● Task item
Nothing after the line containing "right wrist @" belongs in the answer; write out exactly every line from the start of the material up to it, including it.

─── Input

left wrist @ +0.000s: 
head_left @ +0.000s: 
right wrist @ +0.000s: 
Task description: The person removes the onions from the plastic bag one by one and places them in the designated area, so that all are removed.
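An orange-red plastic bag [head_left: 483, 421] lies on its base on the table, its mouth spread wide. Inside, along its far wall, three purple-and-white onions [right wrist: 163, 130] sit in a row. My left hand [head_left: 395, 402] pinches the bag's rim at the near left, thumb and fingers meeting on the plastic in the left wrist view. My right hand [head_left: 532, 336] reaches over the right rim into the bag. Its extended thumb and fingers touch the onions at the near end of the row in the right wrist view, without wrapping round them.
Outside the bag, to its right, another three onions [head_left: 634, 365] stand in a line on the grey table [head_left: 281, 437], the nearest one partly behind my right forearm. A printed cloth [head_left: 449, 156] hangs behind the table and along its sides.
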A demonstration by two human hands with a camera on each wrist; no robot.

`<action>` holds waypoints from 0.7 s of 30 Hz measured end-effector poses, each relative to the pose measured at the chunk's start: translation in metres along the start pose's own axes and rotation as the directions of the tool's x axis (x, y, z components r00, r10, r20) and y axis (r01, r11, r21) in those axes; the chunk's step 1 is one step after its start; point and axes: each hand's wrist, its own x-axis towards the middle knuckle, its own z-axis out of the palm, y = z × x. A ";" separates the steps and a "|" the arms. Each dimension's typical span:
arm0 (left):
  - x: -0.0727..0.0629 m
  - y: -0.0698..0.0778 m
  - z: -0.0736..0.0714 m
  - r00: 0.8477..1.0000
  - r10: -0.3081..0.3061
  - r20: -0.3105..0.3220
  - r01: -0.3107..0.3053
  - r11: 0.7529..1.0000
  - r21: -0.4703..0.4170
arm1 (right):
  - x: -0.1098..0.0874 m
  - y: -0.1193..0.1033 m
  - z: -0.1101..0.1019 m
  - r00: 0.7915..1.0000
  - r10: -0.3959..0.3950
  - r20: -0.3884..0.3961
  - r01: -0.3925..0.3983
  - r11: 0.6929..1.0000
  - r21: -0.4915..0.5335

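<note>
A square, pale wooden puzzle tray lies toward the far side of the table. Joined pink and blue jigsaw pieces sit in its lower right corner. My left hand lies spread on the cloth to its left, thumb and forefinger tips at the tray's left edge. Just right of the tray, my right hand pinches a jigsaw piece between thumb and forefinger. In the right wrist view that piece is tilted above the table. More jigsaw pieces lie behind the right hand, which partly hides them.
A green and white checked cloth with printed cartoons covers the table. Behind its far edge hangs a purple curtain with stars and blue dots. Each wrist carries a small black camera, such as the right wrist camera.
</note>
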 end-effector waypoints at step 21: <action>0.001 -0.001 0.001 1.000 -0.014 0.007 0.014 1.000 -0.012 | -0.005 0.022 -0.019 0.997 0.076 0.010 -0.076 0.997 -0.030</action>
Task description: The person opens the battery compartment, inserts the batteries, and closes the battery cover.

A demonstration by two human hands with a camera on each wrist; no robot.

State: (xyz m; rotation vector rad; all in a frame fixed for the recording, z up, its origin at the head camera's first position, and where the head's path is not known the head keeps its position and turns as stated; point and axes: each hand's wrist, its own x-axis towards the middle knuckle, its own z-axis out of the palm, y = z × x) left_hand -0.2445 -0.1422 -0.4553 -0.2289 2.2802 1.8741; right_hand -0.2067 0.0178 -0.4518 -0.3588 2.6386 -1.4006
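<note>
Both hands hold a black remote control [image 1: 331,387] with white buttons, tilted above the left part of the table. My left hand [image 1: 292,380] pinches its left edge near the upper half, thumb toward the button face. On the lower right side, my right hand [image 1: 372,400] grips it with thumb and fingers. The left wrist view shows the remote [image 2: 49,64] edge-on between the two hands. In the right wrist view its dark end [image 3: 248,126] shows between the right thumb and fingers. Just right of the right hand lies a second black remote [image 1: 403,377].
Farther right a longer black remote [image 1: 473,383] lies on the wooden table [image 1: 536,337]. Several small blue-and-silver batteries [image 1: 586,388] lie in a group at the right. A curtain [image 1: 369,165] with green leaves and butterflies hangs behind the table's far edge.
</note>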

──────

● Solution
left wrist @ +0.000s: 
head_left @ +0.000s: 
right wrist @ +0.000s: 

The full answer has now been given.